Nonetheless, the charge of deception is easy to make and impossible to refute in a succint way that ordinary voters can quickly grasp. It effectively diverts public attention away from the issue of eminent domain, and from the far greater deception perpetrated by the sponsors of Proposition 99. Since the Pro-99/Anti-98 side includes most of California's political establishment and major media outlets, these were predictable results. Like Caesar's wife, the cause of property rights must not only be pure; it also has to be perceived as such. That imperative is particularly important when the other side has vastly greater resources and media support.

Finally, the inclusion of rent control in Prop 98 closed off potentially promising alliances with forces on the political left. As documented in Part I of my academic article on post-Kelo reform, the Kelo decision and economic development takings are extremely unpopular among many liberals and leftists because they tend to victimize the poor and minorities. Ralph Nader, Bill Clinton, Howard Dean, Maxine Waters, and the NAACP (all cited in the paper) were among those who denounced Kelo in very strong terms. Surveys (also cited in the paper) show that 77 percent of self-described liberals oppose Kelo, and almost as many favor state laws banning economic development takings.
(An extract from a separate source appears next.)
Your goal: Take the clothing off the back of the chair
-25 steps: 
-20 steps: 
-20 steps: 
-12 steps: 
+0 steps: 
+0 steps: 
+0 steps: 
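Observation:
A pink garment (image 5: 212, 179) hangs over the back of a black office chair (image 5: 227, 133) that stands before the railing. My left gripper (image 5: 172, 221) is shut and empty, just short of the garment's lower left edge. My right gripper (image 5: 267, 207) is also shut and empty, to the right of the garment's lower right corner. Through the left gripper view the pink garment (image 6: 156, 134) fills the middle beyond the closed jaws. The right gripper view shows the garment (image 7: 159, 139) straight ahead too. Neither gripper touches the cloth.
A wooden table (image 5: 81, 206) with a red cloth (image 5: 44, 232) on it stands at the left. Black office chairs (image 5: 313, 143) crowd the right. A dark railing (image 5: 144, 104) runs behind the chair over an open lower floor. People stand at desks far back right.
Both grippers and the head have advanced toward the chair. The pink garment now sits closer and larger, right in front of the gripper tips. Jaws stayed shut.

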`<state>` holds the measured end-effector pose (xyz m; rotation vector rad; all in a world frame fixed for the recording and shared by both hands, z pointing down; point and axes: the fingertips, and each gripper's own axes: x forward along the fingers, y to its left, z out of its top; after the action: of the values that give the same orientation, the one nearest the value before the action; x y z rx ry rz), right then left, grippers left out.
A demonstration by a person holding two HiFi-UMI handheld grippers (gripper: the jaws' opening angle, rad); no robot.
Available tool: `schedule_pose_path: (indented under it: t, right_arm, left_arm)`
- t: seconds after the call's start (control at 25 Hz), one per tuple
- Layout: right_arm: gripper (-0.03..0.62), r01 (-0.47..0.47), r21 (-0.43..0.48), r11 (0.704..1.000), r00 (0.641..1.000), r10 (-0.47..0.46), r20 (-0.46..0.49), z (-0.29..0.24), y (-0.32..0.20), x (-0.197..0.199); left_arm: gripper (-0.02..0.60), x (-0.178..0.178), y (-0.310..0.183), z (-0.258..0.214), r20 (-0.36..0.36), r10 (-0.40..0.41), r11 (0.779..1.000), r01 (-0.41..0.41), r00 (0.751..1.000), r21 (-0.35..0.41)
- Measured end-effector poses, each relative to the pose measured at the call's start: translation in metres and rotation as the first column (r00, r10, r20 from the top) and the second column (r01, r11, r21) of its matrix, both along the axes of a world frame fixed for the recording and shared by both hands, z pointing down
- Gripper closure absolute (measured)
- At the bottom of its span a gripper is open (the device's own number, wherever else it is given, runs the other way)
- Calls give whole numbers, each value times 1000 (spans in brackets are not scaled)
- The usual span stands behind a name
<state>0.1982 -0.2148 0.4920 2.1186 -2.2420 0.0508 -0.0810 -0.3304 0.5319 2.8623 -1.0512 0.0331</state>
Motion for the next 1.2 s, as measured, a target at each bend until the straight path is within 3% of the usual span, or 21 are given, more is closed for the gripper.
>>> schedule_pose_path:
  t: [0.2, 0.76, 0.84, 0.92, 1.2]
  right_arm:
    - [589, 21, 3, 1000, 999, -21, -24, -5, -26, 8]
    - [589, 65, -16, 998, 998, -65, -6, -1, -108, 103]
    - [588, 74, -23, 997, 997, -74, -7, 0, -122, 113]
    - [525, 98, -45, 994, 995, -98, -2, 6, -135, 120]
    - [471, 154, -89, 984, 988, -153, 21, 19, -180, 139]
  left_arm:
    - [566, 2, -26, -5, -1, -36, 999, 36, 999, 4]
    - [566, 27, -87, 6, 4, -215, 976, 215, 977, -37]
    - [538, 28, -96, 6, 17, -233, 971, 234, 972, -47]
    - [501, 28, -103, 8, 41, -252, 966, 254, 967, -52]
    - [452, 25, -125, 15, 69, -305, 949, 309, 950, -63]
On the other hand, most liberals also strongly support rent control. An initiative that packages the anti-Kelo effort together with a rent control phaseout is likely to forfeit the support of many liberal voters who would be willing to support a pure anti-Kelo measure. In a generally liberal Democratic state like California, that is a major political drawback. It is particularly serious in a vote that takes place on June 3, where the absence of major statewide races leads to a low turnout - thereby ensuring that ideologically more extreme voters (who turn out at higher rates than moderates) will be a higher percentage of the total. Obviously, a liberal state like California has many more strongly ideological liberals than conservatives and libertarians.

Worse still, the bundling of rent control and eminent domain reform will lead many liberal activists to think that conservative and libertarian opposition to Kelo is just a cover for other causes that liberals oppose. That might reduce their willingness to ally with us on property rights issues in the future, not just in the case of Proposition 98. As a result, Proposition 98's bundling of rent control and eminent domain reform might have negative effects that go beyond Prop 98's own probable failure. I'm not sure how serious those effects are going to be. But I doubt they will be completely negligible.